◆ Exercise requirements ◆
The answer is to be an exact copy of the lines below running from the line with "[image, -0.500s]" down to the line with "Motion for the", both ends included, and nothing more.

◆ Recorded data ◆
══════════

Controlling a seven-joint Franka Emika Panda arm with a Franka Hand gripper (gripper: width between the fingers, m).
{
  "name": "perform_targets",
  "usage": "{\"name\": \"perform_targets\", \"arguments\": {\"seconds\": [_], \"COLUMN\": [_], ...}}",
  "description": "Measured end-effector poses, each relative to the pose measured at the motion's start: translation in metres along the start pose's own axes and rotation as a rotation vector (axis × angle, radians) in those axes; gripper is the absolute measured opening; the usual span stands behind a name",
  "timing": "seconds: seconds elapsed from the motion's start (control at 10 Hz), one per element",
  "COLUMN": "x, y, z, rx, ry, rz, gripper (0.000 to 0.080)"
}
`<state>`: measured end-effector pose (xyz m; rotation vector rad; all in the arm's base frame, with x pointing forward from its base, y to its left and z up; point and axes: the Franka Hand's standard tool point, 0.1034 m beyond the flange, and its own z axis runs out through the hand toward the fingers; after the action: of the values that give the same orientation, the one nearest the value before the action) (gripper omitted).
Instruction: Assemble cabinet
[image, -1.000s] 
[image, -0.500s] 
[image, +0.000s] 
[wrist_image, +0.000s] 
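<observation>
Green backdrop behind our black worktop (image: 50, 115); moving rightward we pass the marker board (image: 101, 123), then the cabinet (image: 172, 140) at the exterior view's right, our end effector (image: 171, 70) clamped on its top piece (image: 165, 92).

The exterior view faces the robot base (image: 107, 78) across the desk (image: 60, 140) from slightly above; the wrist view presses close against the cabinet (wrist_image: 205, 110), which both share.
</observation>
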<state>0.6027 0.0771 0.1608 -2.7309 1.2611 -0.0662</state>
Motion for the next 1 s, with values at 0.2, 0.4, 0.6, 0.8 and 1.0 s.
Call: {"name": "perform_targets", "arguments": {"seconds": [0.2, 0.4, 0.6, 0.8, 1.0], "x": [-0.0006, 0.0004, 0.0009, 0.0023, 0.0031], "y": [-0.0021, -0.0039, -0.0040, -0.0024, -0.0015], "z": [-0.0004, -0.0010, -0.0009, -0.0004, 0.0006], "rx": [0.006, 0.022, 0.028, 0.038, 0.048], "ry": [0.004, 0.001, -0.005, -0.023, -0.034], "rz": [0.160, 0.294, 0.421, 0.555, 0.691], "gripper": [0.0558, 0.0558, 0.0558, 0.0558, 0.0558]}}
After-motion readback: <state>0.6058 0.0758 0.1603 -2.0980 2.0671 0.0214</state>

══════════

◆ Response area ◆
[image, -0.500s] 
[image, +0.000s] 
[wrist_image, +0.000s] 
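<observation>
Green backdrop behind our black worktop (image: 50, 115); moving rightward we pass the marker board (image: 101, 123), then the cabinet (image: 172, 140) at the exterior view's right, our end effector (image: 171, 70) clamped on its top piece (image: 165, 92).

The exterior view faces the robot base (image: 107, 78) across the desk (image: 60, 140) from slightly above; the wrist view presses close against the cabinet (wrist_image: 205, 110), which both share.
</observation>
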<state>0.6027 0.0771 0.1608 -2.7309 1.2611 -0.0662</state>
Motion for the next 1 s, with values at 0.2, 0.4, 0.6, 0.8 and 1.0 s.

The exercise requires no further output.